## [PROBLEM DETAILS]
From the line that contains "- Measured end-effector" to the last line of the data, every line is to be transcribed exactly; no other line is to be included.

## [INFORMATION SHOWN]
+ + + + +

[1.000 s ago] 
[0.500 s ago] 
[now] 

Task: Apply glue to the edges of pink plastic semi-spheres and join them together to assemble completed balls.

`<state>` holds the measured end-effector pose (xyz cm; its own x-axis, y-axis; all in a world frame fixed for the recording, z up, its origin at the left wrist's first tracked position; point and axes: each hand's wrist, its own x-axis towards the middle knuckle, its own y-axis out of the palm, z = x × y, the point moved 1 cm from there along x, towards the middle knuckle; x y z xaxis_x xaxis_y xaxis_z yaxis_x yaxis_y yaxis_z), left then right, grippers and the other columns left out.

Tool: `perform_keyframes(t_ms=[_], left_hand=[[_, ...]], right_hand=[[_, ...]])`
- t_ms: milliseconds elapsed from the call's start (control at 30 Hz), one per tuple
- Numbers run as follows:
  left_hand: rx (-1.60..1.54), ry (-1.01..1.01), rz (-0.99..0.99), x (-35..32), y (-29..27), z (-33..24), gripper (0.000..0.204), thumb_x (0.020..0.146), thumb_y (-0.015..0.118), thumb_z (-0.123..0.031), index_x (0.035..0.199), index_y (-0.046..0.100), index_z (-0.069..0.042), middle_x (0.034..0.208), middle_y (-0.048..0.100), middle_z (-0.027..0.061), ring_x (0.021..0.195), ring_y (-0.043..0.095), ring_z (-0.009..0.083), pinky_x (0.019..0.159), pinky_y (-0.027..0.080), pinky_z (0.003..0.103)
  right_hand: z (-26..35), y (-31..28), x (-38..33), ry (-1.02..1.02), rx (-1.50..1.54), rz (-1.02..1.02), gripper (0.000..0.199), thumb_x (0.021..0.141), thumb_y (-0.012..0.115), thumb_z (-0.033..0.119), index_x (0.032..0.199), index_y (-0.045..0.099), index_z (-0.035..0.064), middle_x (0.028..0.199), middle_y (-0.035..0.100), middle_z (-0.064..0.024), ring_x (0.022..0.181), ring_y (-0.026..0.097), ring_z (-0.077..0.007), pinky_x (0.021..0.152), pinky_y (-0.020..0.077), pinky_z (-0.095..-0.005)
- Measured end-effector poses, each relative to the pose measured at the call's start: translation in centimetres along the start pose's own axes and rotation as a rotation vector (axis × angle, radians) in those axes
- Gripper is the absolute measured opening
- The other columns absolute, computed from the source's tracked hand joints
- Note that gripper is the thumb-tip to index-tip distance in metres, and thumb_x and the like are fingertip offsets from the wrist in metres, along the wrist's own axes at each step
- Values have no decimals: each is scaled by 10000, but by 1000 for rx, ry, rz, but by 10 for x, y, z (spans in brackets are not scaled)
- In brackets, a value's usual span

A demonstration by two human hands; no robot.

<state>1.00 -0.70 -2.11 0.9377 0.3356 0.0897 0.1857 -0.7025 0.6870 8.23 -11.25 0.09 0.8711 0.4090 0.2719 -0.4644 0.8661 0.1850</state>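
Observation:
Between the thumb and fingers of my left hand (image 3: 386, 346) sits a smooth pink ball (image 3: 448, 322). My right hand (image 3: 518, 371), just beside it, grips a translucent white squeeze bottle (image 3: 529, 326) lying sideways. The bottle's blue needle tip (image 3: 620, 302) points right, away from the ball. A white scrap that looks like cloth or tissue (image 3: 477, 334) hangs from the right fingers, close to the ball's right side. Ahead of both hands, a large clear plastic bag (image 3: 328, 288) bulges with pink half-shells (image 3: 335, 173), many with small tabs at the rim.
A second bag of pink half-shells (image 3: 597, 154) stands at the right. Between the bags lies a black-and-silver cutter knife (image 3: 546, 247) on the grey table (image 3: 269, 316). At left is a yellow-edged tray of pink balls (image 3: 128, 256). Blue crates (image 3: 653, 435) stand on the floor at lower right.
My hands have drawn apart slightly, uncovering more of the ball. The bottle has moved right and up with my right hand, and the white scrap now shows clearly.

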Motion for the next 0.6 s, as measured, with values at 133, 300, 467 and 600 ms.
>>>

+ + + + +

## [WRITTEN RESPONSE]
- Measured end-effector poses, each relative to the pose measured at the call's start: translation in centimetres along the start pose's own axes and rotation as a rotation vector (axis × angle, radians) in those axes
- Gripper is the absolute measured opening
- The other columns absolute, computed from the source's tracked hand joints
- Note that gripper is the thumb-tip to index-tip distance in metres, and thumb_x and the like are fingertip offsets from the wrist in metres, along the wrist's own axes at each step
- Values have no decimals: each is scaled by 10000, but by 1000 for rx, ry, rz, but by 10 for x, y, z (spans in brackets are not scaled)
- In brackets, a value's usual span

A demonstration by two human hands; no robot.

<state>1.00 -0.70 -2.11 0.9377 0.3356 0.0897 0.1857 -0.7025 0.6870 8.23 -11.25 0.09 0.8711 0.4090 0.2719 -0.4644 0.8661 0.1850</state>
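Observation:
Between the thumb and fingers of my left hand (image 3: 386, 346) sits a smooth pink ball (image 3: 448, 322). My right hand (image 3: 518, 371), just beside it, grips a translucent white squeeze bottle (image 3: 529, 326) lying sideways. The bottle's blue needle tip (image 3: 620, 302) points right, away from the ball. A white scrap that looks like cloth or tissue (image 3: 477, 334) hangs from the right fingers, close to the ball's right side. Ahead of both hands, a large clear plastic bag (image 3: 328, 288) bulges with pink half-shells (image 3: 335, 173), many with small tabs at the rim.
A second bag of pink half-shells (image 3: 597, 154) stands at the right. Between the bags lies a black-and-silver cutter knife (image 3: 546, 247) on the grey table (image 3: 269, 316). At left is a yellow-edged tray of pink balls (image 3: 128, 256). Blue crates (image 3: 653, 435) stand on the floor at lower right.
My hands have drawn apart slightly, uncovering more of the ball. The bottle has moved right and up with my right hand, and the white scrap now shows clearly.
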
Motion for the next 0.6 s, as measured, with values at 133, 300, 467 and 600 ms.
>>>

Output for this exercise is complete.